In Australia, there are skill shortages in different business fields. They co-exist with low or declining employment growth in an occupation or industry. Even though apprentices are a major source of supply in the traditional trade areas, there is growing support of different channels into these jobs.

As mentioned above there are some strategies for tackling the problems of skills shortages and these must be customized to the requirements of the specific industry.

References

ABS 2004, Labour mobility, February 2004, cat.no.6209.0, ABS, Canberra.

Alpert, A & Auyer, J 2003, ‘Evaluating the BLS 1988–2000 employment projections’, Monthly Labor Review.

APIS Business Services 2004, Training and education needs of the printing industry now and into the future, Printing Industries Association of Australia, Sydney.

Arrow, K & Capron, W 1959, ‘Dynamic shortages and price rises: The engineer-scientist case’, Quarterly Journal of Economics, vol.73, pp.292–308.

Australian Chamber of Commerce and Industry 2006, Survey of Investor Confidence.

Barnow, B, Trutko, J & Lerman, R 1998, Skill mismatches and worker shortages: The problem and appropriate responses, Urban Institute Policy Memorandum prepared for the Department of Labor, Washington, DC.

Blandy, R & Richardson, S (eds) 1982, How labour markets work, Longman Cheshire, Melbourne.

Callan, VJ, & Johnston, MA 2002, Review of the printing and graphic arts industry and training provisions: Final report, Department of Employment and Training, Brisbane.

Deloitte 2005, A study of the paper and printing industry in Australia, Printing Industries Association of Australia, Sydney.

OECD (Organisation for Economic Co-operation and Development) 2003, OECD employment outlook, OECD Publishing, Paris.

Richardson, S. 2007, What is a skill shortage?

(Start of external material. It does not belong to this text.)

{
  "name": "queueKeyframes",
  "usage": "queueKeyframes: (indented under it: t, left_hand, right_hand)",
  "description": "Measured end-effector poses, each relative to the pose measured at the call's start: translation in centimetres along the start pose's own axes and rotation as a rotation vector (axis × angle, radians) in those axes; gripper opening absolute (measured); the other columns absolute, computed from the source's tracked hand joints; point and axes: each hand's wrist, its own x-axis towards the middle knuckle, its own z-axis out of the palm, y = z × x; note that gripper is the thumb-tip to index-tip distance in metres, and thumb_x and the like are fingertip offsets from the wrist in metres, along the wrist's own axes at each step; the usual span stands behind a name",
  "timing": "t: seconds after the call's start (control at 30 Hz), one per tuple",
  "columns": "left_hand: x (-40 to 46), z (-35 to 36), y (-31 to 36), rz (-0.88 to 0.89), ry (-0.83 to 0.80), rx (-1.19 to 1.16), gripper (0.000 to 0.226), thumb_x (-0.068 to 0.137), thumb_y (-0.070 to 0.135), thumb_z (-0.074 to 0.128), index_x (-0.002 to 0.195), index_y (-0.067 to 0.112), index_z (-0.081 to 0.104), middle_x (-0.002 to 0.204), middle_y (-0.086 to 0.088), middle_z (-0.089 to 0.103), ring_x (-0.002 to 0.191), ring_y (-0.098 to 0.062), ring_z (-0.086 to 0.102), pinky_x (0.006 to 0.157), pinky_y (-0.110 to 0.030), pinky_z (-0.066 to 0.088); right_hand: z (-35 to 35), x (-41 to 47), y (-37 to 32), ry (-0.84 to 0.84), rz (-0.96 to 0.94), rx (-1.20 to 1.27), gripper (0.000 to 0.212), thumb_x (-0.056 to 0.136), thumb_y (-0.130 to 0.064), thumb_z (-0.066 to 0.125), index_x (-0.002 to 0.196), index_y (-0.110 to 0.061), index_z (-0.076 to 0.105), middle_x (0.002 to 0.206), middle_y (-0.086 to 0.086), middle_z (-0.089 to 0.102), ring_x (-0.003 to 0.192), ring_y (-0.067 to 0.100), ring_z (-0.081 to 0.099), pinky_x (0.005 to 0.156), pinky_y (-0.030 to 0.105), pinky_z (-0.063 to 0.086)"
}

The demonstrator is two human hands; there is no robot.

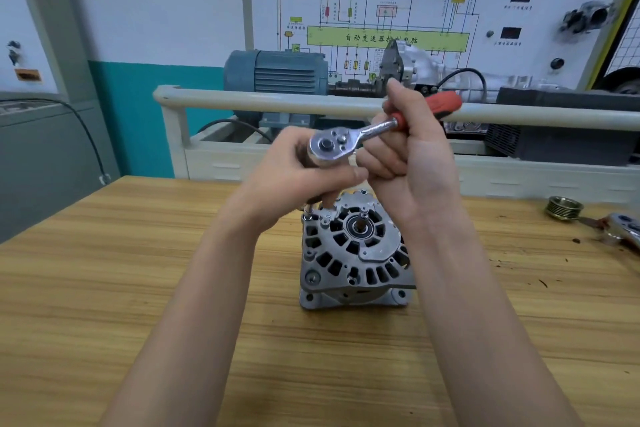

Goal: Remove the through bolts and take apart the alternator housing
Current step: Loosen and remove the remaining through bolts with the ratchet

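— While the alternator stands upright on the wooden table, shaft end up, where are the two hands?

— Both are raised above the alternator's far edge. The right hand has its fingers curled round the red grip of the ratchet wrench, and the handle slants up and away from the alternator toward the right.

— And the left hand?

— The left hand is wrapped round the part under the wrench's chrome head, thumb lying across the front. What exactly it grips there is hidden by the fingers; a socket or extension seems to run down from it.

— Does the tool reach the alternator?

— A thin metal piece shows just below the left hand, at the alternator's far-left corner. Whether it sits on a bolt I cannot tell.

— Anything else around the alternator?

— Well to its right, near the table's edge, lies a grooved pulley, with another tool just beside that. Beyond the alternator, behind the table, stands a training bench with a blue-grey motor and a wiring-diagram board.
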Motion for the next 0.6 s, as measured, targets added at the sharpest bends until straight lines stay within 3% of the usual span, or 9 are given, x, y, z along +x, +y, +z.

NCVER, Adelaide.

Ryan, C & Watson, L 2003, Skills at work: Lifelong learning and changes in the labour market, Department of Education, Science and Training, Canberra.

Saunders, S 2001, Issues and directions from a review of the Australian apprenticeship and traineeship literature, NCVER, Adelaide.

Senate Employment, Workplace Relations and Education References Committee 2003, Bridging the skills divide, Senate Printing Unit, Canberra.

United States Bureau of Labor Statistics 1999, ‘Can occupational labor shortages be identified using available data?’ Monthly Labor Review, pp.15–21.